Soil scientists and conservationists, crop consultants, contractors, foresters, researchers, machinists and manufacturers are all needed in the world of agriculture as the industry braces for the future, he said.
He said embracing climate-smart and regenerative agriculture, can create ecosystem-conscious markets that can reduce greenhouse gas emissions to a net zero.
“You can be a hauler. You can be part of a sales force. And by the way, you can also work for the USDA,” he said.
Vilsack repeatedly reminded students to apply for a job with the USDA, which drew laughs from the audience.
After tassels were turned to the left and graduation caps were launched skyward by cheering graduates, friends and family headed to the FLC clock tower for a reception where the party would continue.
Priscilla Moreno, a sociology and human services major who graduated Saturday, said she is a first-generation graduate from her family who live in El Paso, Texas.
She was elated to finally achieve her degree, a feat she worked toward for eight years.
“I’m just so excited. I’m super happy,” she said. “I screamed for every person who walked across the stage and I’m just really grateful for the people who helped me along the way to get to this point.”
Moreno spent her senior year working with Alternative Horizons, a nonprofit organization dedicated to supporting survivors of domestic violence through criminal-court advocacy, civil legal assistance, counseling and by spreading awareness.
“I worked with Alternative Horizons and helped about 40 survivors who were affected by domestic violence, which is pretty cool,” she said. “It’s good to be able to be there to help others in that way.”
She performed outreach to raise awareness and spread the word about domestic violence.

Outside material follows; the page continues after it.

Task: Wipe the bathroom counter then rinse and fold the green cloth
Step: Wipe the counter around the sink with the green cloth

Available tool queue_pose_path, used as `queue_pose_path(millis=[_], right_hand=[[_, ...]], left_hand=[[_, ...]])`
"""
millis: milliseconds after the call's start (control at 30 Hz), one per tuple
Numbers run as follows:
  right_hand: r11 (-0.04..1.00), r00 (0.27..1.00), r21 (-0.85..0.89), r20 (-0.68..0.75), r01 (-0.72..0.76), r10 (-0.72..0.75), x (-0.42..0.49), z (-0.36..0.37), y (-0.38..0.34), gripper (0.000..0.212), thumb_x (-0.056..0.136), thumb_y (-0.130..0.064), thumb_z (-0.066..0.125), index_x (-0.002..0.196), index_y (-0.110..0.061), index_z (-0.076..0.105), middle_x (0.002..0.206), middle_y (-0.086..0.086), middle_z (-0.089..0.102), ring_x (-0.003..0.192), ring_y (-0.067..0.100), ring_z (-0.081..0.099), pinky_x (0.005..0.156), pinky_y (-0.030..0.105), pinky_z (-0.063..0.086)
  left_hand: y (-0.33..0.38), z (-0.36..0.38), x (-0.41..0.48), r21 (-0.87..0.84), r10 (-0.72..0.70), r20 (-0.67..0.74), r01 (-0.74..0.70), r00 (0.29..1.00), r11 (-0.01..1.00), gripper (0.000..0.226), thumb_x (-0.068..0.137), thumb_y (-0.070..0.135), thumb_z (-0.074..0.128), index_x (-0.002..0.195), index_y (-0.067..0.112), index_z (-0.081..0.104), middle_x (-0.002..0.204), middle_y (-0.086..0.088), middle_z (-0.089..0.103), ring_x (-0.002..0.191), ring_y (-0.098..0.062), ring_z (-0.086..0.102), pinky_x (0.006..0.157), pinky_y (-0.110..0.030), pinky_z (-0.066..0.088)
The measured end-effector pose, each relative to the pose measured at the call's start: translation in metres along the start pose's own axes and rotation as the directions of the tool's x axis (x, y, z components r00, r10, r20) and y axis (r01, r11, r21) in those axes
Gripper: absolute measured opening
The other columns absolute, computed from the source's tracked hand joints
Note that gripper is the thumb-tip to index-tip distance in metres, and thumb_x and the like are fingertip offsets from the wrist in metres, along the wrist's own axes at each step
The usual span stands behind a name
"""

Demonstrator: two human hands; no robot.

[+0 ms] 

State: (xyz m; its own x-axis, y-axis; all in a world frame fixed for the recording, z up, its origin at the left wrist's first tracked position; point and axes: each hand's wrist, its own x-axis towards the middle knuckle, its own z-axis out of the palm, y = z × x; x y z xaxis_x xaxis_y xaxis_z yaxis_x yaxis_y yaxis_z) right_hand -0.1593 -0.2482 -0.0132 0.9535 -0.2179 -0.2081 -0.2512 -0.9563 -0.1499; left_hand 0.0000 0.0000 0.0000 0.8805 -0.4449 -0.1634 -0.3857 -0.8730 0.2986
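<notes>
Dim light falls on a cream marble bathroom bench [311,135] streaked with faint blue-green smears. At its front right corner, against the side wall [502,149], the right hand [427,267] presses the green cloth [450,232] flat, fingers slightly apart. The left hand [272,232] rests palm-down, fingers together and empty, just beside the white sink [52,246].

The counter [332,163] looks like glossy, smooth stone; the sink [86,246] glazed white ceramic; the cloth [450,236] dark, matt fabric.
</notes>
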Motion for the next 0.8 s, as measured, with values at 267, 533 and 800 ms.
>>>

“I just want everyone to know that they deserve love and they’re worthy to be here,” she said.
With graduation in the bag, Moreno plans to save as much money as she can to move back to her community in El Paso and help her family, as well as pursue some form of social work.
She also worked with TRIO Student Support Services, another organization that aids first generation college students, as well as FLC’s WellPAC Peer Support Office, a wellness peer advisory council. She appreciates the chance to work with the organizations, make memories and network.
“I want people to know that it’s possible no matter the obstacles that come your way. It’s possible to get your degree. Thank you to everyone who helped to get me to this point,” she said.
Christian Haverly, who earned his engineering degree, comes from Mancos. He started his college career in 2019, just before the COVID-19 pandemic took hold of the world.
He said the hardest part of the pandemic for him was dealing with online classes, particularly finals. And he recognized the pandemic made it harder for professors to teach in online-only classes.
But he is glad to reach graduation and move on to bigger and better things.
“I’m stoked. I’m freaking stoked,” he said.
Haverly is looking for jobs in the Salt Lake City region and plans to attend flight school to pursue a helicopter pilot’s license. He hopes to get a job with Black Diamond Equipment, a mountain equipment company, as a testing engineer and brings structural engineering experience to the table.
His favorite aspect of his time at FLC was the people, he said.
“We have a really tight engineering class. The engineering senior class – really good friends. That’s my favorite part,” he said. “And solid faculty. A lot of them, I can consider friends at this point.”
An earlier version of this story misspelled FLC graduate Priscilla Moreno’s name.